YOUR TASK
For every line in the entries that contains "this", show the whole line.

EXTRACTED MATERIAL
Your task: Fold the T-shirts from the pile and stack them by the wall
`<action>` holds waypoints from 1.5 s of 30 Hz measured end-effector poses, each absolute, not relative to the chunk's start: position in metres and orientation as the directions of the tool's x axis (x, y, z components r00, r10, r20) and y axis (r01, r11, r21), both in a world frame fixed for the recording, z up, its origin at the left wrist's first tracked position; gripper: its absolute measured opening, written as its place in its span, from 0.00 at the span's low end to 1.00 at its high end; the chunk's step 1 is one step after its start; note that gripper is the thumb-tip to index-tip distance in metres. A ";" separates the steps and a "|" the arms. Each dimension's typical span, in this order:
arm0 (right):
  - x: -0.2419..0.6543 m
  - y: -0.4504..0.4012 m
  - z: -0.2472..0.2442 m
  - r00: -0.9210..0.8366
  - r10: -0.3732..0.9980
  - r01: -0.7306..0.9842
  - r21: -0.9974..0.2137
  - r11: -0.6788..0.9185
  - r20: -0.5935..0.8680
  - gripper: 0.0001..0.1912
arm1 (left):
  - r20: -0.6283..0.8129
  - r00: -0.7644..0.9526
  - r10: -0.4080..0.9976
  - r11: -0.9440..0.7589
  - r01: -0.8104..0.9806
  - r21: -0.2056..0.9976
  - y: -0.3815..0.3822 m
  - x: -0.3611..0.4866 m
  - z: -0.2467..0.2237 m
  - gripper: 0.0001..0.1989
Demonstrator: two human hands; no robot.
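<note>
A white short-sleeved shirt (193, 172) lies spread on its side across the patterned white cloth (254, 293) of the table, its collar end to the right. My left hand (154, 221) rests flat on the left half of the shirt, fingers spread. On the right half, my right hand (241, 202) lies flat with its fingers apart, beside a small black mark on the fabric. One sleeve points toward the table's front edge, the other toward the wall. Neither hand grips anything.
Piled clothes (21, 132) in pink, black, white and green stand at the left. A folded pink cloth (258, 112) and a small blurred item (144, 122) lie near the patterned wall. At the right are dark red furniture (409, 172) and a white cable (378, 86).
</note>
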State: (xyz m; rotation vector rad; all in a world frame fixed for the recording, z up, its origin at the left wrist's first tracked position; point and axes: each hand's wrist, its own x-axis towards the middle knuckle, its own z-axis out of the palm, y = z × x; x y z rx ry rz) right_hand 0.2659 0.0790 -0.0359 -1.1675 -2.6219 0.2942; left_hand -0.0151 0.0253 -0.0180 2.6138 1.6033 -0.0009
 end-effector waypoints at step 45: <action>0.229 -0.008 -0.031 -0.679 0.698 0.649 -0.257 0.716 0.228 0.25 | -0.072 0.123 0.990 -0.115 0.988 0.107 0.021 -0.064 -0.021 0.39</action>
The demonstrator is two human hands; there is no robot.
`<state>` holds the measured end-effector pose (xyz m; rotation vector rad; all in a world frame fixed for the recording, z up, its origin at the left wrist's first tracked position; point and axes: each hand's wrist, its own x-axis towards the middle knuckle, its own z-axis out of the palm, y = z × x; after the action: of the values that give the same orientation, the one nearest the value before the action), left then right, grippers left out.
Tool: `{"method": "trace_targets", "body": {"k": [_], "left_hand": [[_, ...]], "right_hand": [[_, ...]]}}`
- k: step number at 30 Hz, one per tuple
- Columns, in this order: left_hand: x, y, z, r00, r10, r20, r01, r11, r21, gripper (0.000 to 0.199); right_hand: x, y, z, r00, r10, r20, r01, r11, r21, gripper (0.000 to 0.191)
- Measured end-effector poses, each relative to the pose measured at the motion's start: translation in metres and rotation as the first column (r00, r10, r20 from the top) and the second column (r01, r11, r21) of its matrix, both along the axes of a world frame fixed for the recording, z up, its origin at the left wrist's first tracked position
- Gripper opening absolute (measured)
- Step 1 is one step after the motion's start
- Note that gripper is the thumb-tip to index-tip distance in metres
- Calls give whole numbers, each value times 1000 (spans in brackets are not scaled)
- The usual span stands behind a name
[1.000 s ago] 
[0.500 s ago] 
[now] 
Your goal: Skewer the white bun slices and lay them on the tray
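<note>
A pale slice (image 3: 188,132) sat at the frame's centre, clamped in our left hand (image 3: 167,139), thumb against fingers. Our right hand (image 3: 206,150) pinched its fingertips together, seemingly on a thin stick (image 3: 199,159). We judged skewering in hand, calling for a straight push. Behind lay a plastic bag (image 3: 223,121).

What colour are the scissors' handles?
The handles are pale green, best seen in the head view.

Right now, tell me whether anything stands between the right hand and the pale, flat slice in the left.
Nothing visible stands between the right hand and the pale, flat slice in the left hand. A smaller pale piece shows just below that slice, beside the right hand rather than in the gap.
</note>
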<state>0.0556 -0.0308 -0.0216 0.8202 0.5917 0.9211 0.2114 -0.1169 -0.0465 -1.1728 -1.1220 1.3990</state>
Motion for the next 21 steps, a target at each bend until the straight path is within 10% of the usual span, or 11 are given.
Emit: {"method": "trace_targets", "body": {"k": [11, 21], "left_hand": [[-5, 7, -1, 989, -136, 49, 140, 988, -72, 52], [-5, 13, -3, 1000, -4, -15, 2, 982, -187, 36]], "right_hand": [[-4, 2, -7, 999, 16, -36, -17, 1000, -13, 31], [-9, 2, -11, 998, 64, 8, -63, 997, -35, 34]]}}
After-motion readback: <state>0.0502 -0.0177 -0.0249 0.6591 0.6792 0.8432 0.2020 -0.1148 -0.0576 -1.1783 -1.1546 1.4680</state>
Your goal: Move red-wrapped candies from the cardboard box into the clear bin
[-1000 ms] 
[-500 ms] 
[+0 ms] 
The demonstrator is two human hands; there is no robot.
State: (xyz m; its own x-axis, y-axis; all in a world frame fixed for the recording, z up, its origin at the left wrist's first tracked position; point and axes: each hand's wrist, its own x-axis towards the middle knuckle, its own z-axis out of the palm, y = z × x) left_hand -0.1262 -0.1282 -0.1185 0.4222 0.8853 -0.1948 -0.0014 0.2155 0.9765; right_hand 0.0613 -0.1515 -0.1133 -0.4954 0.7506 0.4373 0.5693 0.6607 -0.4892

SOLUTION TO THE EXERCISE
`<action>` holds waypoints from 1.5 s of 30 Hz measured end-effector poses, each absolute, not relative to the chunk's start: position in metres and orientation as the directions of the tool's x axis (x, y, z components r00, r10, r20) and y axis (r01, r11, r21), both in a world frame fixed for the recording, z up, its origin at the left wrist's first tracked position; gripper: its absolute measured opening, written as its place in its span, from 0.00 at the span's low end to 1.00 at its high end; the chunk's step 1 is one step after its start; note that gripper is the thumb-tip to index-tip distance in metres. A ";" separates the steps and a "|" the arms. Each dimension's typical span, in this order:
- Columns, in this order: left_hand: x, y, z, r00, r10, r20, r01, r11, r21, gripper (0.000 to 0.199); right_hand: x, y, z, r00, r10, r20, r01, r11, r21, gripper (0.000 to 0.191)

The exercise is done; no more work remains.